Americans should not expect a case examining the constitutionality of President Barack Obama’s health care law to be fast-tracked to the Supreme Court, Justice Ruth Bader Ginsburg said Thursday night.
Ginsburg, speaking with NPR’s legal correspondent Nina Totenberg in Lisner Auditorium, said any legal challenges to the law will have to work themselves up to the nation’s highest court through “the ordinary route.”
The issue has received national attention in the past week, after a district court in Florida ruled the law unconstitutional Monday, leaving many speculating that a Supreme Court ruling might be expedited.
“The court itself is a reactive institution,” Ginsburg said. “We don’t decide, ‘We better get this or that case sooner rather than later.'”
While certain cases, including the Pentagon Papers, have at times received quick Supreme Court review, Ginsburg said the court benefits from reading opinions from lower courts when it decides whether or not to hear an appeal.
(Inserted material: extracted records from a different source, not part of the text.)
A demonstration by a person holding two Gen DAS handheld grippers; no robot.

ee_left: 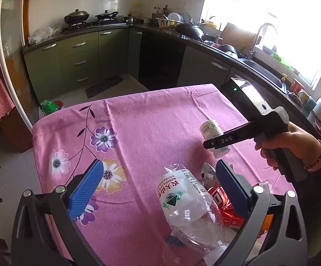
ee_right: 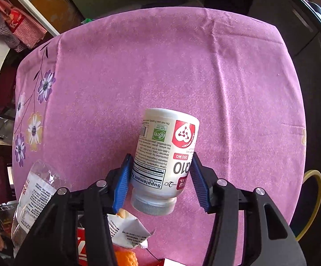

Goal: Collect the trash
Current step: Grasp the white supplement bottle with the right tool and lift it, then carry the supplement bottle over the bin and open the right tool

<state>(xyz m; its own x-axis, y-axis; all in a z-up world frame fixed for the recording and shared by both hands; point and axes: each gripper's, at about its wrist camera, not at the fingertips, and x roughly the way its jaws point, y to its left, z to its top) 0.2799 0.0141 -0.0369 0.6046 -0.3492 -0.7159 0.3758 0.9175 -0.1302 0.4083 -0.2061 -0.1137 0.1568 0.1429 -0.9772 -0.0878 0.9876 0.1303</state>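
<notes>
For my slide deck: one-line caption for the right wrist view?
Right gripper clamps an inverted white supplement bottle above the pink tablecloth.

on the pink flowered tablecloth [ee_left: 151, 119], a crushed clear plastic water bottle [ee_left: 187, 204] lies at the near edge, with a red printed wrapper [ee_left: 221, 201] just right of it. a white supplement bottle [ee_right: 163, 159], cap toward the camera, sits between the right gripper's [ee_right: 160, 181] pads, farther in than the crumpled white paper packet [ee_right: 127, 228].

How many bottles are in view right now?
2. The white supplement bottle sits clamped in the right gripper above the pink tablecloth; the crushed clear water bottle lies between the left gripper's open fingers. Others may be hidden.
</notes>
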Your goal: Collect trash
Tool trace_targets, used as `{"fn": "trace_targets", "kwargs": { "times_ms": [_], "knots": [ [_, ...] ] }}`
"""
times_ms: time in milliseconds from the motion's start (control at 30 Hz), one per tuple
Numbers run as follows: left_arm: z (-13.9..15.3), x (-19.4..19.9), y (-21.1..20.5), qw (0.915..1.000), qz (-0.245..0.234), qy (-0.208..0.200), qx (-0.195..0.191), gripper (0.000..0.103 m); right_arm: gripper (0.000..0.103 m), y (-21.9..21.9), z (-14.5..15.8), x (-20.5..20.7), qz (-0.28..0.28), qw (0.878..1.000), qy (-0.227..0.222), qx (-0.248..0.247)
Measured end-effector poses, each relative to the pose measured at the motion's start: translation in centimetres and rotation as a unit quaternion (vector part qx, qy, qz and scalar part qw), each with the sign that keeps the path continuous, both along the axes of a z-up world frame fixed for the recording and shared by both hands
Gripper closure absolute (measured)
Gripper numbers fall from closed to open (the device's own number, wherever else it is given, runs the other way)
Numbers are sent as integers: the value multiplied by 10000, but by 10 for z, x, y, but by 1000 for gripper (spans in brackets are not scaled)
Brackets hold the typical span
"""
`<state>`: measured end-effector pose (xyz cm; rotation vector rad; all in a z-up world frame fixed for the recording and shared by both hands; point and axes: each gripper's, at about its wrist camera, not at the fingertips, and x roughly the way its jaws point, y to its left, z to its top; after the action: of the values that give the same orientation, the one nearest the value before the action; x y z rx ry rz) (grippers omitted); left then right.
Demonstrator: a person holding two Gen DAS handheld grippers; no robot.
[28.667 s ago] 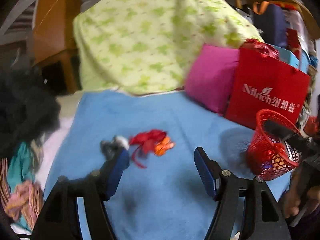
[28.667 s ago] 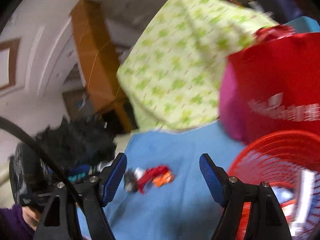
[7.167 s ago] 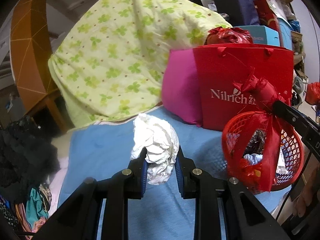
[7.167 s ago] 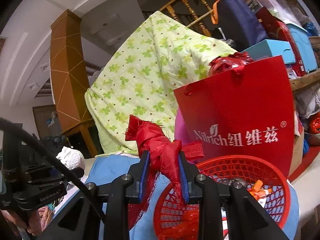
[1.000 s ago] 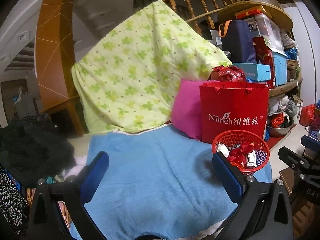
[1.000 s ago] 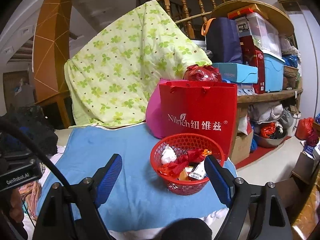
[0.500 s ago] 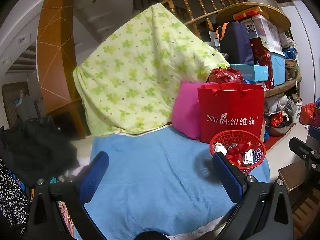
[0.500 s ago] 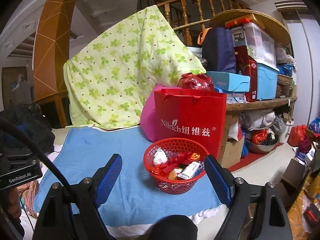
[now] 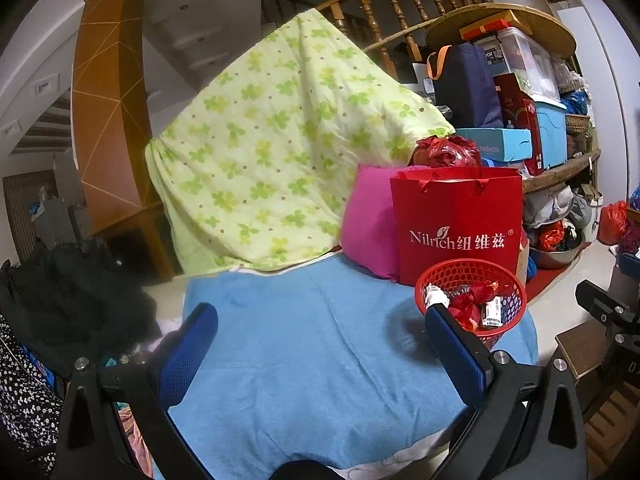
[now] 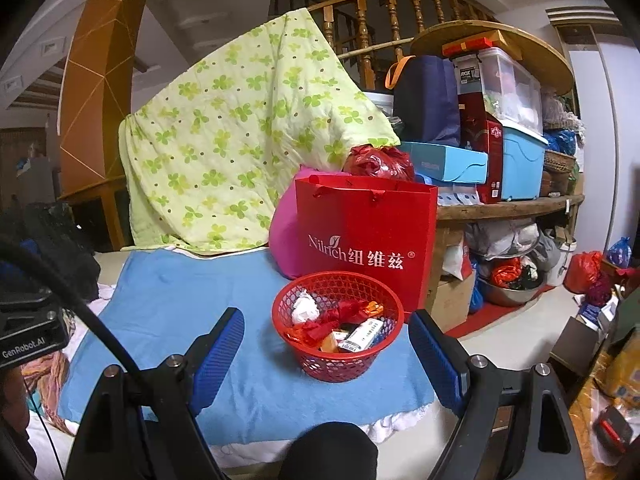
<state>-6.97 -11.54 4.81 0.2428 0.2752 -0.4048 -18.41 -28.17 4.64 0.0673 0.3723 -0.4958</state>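
Observation:
A red mesh basket (image 10: 338, 364) (image 9: 508, 322) stands on the blue towel (image 10: 180, 300) (image 9: 312, 340) near its right edge. It holds a crumpled white tissue (image 10: 305, 307), red wrapping (image 10: 340, 316) and small packets (image 10: 362, 334). My right gripper (image 10: 326, 338) is open, well back from the basket, with nothing between its blue pads. My left gripper (image 9: 320, 334) is open too and empty, above the bare towel, the basket beyond its right finger (image 9: 456, 354). The left device (image 10: 28, 336) shows at the left edge of the right wrist view.
A red paper bag (image 10: 366, 236) and a pink cushion (image 10: 282, 236) stand just behind the basket. A green clover quilt (image 10: 232, 140) hangs behind the towel. Crowded shelves with boxes (image 10: 520, 152) and floor clutter lie to the right. Dark clothes (image 9: 68, 300) lie at the left.
Both grippers have drawn back a little from the bed, so the basket and towel look smaller. Both stay open and empty; the basket has not moved.

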Motion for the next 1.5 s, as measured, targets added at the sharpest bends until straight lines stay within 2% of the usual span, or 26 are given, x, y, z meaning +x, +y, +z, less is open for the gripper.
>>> {"fn": "trace_targets", "kwargs": {
  "times_ms": [433, 1500],
  "knots": [
    [-3, -3, 5, 10000, 35, 49, -10, 0, 16, 10, -5, 8, 155, 9998, 141, -21],
    [0, 4, 14, 10000, 25, 80, 12, 0, 16, 14, -5, 14, 168, 9998, 139, -20]
  ]
}}
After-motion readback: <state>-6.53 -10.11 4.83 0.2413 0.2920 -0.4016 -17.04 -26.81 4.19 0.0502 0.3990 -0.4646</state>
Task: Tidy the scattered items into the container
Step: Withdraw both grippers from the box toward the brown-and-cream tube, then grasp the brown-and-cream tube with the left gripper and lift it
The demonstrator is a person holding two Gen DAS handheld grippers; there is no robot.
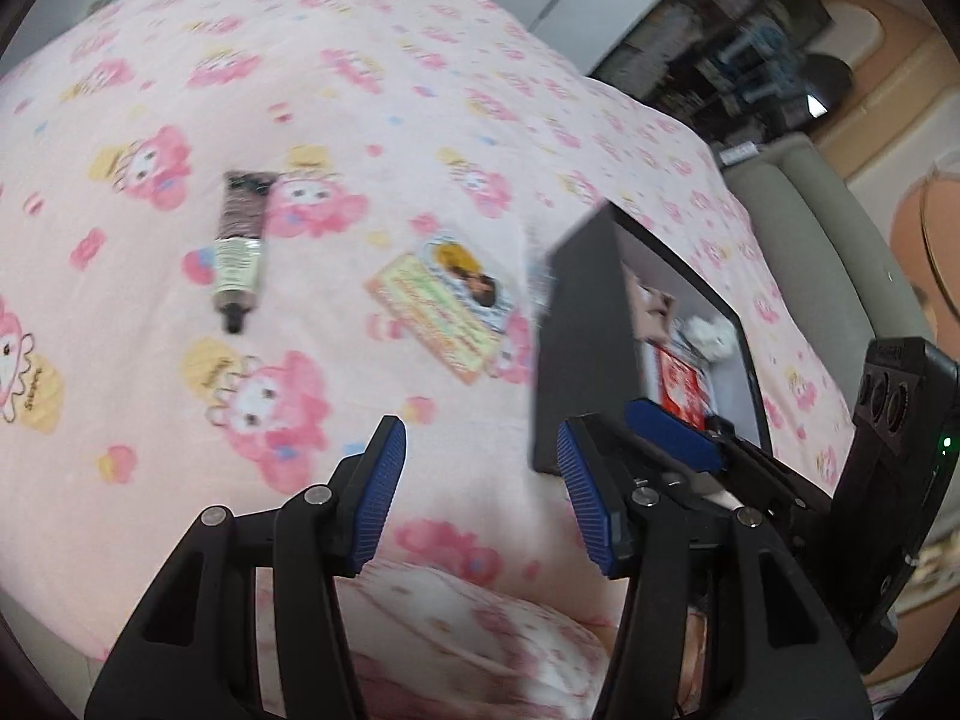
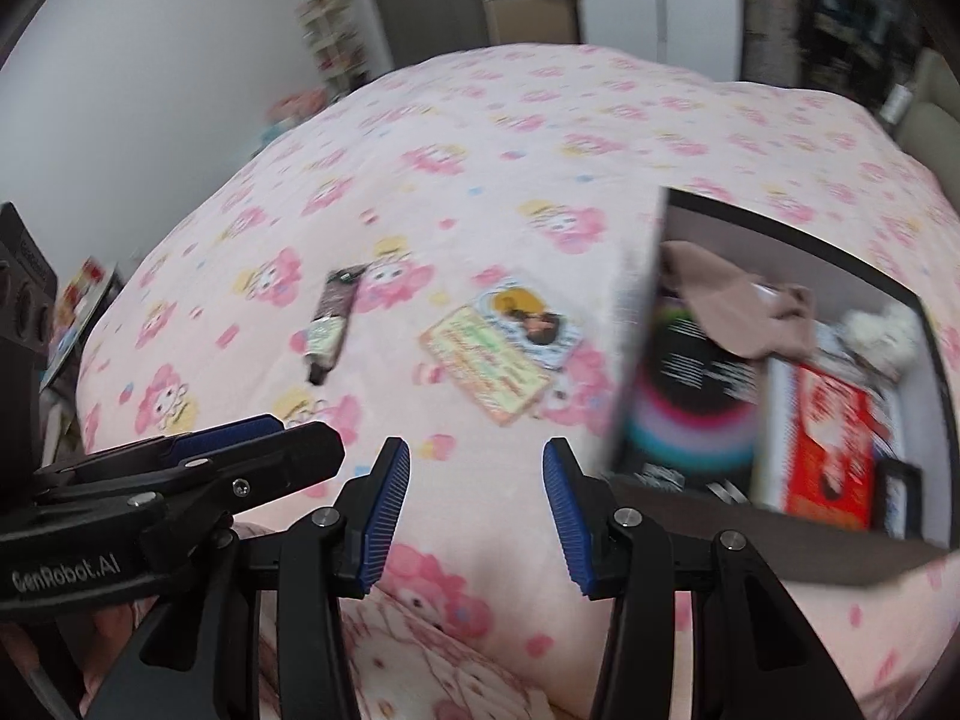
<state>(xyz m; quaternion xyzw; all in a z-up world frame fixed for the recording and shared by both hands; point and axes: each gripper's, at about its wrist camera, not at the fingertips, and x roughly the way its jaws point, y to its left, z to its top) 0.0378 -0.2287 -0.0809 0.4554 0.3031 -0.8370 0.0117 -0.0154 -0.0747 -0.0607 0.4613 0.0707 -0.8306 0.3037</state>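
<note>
Bedding [image 1: 372,90] in pink cartoon print fills both views. Toward the right on it sits a dark open container [image 2: 798,243] already holding a tan cloth [image 2: 738,306], a red packet [image 2: 831,444], a black box with a pink ring [image 2: 690,408] and something white and fluffy [image 2: 876,327]. Left of the container, apart from it, lies a flat printed card [image 1: 447,309] – and farther left a small tube [image 1: 240,246], cap toward the near side. Left gripper [image 1: 480,495] and right gripper [image 2: 477,513] hover over the near bedding, jaws spread and empty.
</note>
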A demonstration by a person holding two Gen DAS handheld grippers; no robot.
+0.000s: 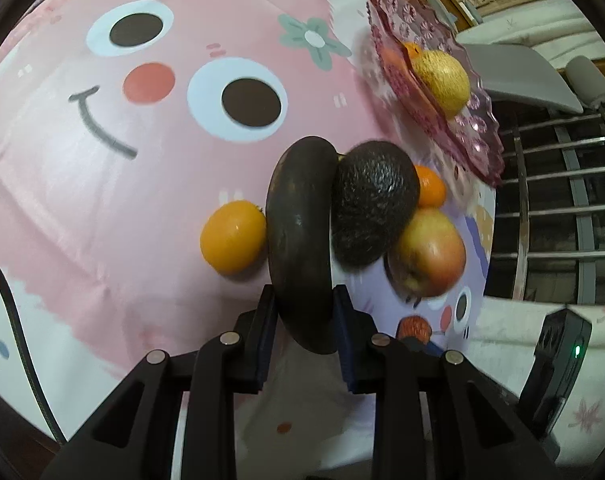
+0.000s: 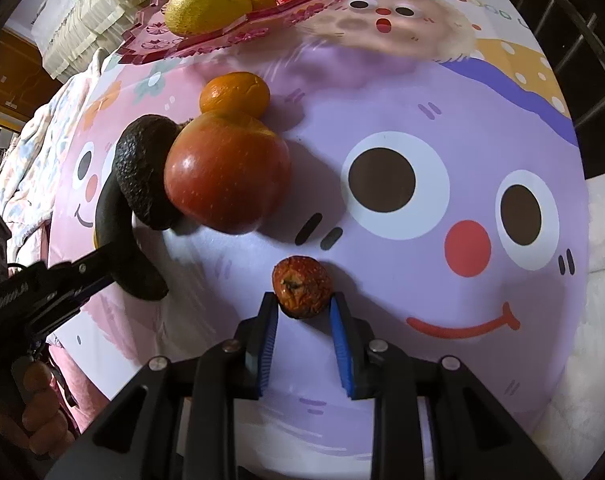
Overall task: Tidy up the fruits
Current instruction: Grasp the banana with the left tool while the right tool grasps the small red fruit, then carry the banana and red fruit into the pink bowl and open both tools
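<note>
The left gripper (image 1: 304, 312) has its jaws pinching a blackened, overripe curved banana (image 1: 298, 240) near its lower end, above a cartoon-printed fabric cloth (image 1: 102, 208). From the banana, a dark pebbly-skinned avocado (image 1: 372, 204) touches it at three o'clock, a small orange mandarin (image 1: 232, 236) sits at nine o'clock, and a red-yellow apple (image 1: 430, 252) lies at four o'clock. A pink scalloped transparent plastic tray (image 1: 478, 148), at one o'clock, already carries a yellow pear-like fruit (image 1: 442, 76).

The right gripper (image 2: 304, 312) has its jaws spread around a small wrinkled reddish-brown fruit (image 2: 302, 286), which lies on the cloth; contact cannot be told.

The banana probably is soft and bruises easily, so a gentle mid-body hold suits it. The wrinkled fruit looks light and brittle-skinned; grip its widest part lightly.
</note>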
“We have a range of views before us and can make a better informed decision,” Ginsburg said.
Speaking in front of a packed auditorium, the 77-year-old Ginsburg sat primly in her chair and spoke of her famous friendship with fellow Justice Antonin Scalia, with whom she frequently differs ideologically.
Referring to the conservative Scalia as Ginsburg’s “old sparring partner,” Totenberg asked Ginsburg what she “likes so much” about her colleague.
“He makes me smile, sometimes even laugh. You know he’s a very amusing fella,” Ginsburg said with a Brooklyn accent. “He’s very smart, he’s a damn good writer – he cares about the way you say it.”
Totenberg asked Ginsburg what she thinks about Scalia’s strict Constitutional constructionist view that women are not protected under the Equal Protection Clause of the 14th Amendment because women did not have the right to vote at the time the amendment was passed. In response, Ginsburg pulled a pocket-sized version of the Constitution out of her tote bag and read the amendment out loud.
“My notion is equality was a motivating theme,” she said to some applause. “‘We hold these truths to be self-evident that all men are created equal.’ We have to forgive Thomas Jefferson, he really meant ‘all people.'”
Totenberg, who has covered the Supreme Court since the 1970s, said she was struck when she walked into the court at the beginning of the current term and for the first time saw three women sitting on the bench.
“Nina, I had the same impression as you,” Ginsburg said. “Now we are all over the bench.”
Ginsburg, the court’s second female justice, said that unlike when she and former Justice Sandra Day O’Connor were first on the bench, lawyers today never misspeak and confuse her for one of her female colleagues.
“Invariably one lawyer or another would say ‘Justice O’Connor’ and Sandra would sometimes say, ‘I’m Justice O’Connor, she’s Justice Ginsburg,'” she said. “Now they know women are there to stay and we are our own person. It’s not ‘the woman’ on the court, it’s justices who happen to be women.”